In some tiny part of me, I had an inkling of what was in his heart, though not what was in his head.
But though Kline tried to smooth it over a a success for UCOS, for which difficulties Sasha would be insulated, it was a different matter when Sasha refused the promotion, went against Kline’s wishes. That wuill carry over into next week’s final episode.
As for Danny, I know of plenty of long-term New Tricks fans who see him as the spoiler who ruined their programme. Needless to say, I don’t agree, though there are times when, especially in questioning, he’s unnecessarilly supercilious. But in his relationship with Fiona this season, we’ve seen a different side of him, a loving, devoted, very rooted side that, delivered with his characteristic dryness, has been marvelous to follow.

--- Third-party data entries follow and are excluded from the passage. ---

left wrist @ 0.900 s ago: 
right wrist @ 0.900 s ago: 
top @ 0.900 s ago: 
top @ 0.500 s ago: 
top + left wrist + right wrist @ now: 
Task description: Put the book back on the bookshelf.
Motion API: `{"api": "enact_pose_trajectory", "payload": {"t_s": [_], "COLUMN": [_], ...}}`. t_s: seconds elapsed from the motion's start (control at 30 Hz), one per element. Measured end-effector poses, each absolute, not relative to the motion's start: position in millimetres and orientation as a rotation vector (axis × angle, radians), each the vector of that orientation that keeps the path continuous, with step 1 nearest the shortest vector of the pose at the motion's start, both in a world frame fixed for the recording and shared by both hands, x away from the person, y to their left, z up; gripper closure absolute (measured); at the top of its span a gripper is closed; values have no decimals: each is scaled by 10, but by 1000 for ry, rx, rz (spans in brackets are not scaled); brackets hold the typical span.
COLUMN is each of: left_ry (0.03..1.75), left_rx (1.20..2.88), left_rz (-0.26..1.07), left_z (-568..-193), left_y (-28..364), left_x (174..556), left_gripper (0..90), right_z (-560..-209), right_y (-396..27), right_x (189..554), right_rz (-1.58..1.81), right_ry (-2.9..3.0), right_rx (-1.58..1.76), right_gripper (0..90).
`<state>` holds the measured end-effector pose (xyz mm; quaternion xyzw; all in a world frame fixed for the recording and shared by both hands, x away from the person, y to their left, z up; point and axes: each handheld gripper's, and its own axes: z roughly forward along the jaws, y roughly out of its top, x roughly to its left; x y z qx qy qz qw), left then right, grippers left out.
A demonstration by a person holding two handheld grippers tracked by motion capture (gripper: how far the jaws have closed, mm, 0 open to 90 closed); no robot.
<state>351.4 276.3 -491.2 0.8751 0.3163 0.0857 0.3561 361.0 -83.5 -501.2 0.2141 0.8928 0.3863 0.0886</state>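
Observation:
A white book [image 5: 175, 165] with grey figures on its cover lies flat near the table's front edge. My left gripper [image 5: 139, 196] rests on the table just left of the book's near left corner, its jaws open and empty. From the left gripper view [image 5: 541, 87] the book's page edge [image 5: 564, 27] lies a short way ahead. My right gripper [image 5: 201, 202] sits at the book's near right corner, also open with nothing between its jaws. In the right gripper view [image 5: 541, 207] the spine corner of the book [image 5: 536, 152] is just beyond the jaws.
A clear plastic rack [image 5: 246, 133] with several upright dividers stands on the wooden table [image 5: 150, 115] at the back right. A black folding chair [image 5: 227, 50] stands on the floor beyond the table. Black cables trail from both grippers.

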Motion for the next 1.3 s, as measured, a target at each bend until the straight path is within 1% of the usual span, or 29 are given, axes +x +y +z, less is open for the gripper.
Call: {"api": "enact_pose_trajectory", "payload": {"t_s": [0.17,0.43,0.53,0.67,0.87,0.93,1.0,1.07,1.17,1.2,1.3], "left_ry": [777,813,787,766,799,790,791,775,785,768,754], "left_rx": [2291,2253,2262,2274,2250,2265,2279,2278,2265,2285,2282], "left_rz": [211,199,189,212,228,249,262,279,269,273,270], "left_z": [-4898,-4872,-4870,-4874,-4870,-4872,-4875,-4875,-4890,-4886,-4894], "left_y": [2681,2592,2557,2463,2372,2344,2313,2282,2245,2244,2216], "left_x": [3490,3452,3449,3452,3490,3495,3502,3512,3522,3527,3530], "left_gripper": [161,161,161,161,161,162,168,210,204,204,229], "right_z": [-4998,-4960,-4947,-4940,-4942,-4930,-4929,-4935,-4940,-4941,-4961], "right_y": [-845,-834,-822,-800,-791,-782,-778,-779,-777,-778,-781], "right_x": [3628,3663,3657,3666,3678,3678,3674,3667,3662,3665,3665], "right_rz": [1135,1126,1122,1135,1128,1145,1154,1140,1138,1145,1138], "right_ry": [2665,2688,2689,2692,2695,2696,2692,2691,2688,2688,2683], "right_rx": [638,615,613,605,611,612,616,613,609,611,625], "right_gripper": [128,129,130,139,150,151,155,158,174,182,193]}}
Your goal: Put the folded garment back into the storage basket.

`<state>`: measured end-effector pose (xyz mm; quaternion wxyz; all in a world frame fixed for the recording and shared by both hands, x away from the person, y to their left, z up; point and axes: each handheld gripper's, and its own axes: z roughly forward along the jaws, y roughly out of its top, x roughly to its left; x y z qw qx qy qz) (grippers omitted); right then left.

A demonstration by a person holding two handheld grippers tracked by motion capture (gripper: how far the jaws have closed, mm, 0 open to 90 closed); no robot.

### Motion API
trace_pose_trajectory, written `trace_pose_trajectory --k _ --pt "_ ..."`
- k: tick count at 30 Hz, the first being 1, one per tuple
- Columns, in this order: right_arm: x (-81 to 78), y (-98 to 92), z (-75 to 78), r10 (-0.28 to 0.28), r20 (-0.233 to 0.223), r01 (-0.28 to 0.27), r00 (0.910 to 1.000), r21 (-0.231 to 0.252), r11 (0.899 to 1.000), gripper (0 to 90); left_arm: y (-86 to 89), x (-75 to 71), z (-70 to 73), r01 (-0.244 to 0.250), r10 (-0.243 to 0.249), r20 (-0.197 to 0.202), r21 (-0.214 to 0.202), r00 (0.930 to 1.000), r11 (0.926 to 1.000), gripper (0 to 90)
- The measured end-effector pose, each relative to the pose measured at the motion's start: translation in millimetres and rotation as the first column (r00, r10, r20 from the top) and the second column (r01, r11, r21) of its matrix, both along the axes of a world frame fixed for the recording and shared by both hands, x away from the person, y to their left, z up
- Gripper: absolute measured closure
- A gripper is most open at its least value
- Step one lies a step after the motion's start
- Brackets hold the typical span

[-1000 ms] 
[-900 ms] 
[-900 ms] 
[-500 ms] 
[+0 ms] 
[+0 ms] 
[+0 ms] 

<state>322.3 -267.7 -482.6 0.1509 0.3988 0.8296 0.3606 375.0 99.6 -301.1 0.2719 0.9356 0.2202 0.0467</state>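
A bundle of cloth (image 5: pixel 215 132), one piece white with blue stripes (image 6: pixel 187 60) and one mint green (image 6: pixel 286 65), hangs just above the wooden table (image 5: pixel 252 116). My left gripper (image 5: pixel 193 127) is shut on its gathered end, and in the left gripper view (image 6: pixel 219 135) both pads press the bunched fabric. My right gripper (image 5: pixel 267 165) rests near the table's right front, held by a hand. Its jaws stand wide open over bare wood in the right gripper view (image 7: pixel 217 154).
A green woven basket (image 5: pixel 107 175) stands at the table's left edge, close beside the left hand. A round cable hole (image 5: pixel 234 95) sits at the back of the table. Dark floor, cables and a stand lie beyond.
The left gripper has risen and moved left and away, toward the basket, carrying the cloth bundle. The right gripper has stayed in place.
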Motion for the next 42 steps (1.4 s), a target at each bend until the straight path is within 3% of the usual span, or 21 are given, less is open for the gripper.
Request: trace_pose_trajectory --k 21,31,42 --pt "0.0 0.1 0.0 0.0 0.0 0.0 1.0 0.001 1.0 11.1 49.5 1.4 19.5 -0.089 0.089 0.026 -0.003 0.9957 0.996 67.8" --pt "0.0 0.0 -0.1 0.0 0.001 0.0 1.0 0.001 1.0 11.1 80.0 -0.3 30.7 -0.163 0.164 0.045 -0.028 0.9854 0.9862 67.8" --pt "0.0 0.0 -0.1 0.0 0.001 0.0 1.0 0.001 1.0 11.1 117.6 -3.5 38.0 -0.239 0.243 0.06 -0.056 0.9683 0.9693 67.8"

And in perhaps a foreshadow of next week, Danny came through: if Fiona takes this chance, as she so very much deserves, he will go with her, to Aberdeen and god know’s what, because she is simply that important to him and ego will not stand in his way.
A quiet, complex episode, with conundrums at the heart of it. Unorthodoxy looks to have invited serious problems, all aimed at forcing Sasha to do AC Kline’s bidding. But it’s that numinous moment, of the killer happy to die in pursuit of the ultimate romantic longing, that is to be taken away.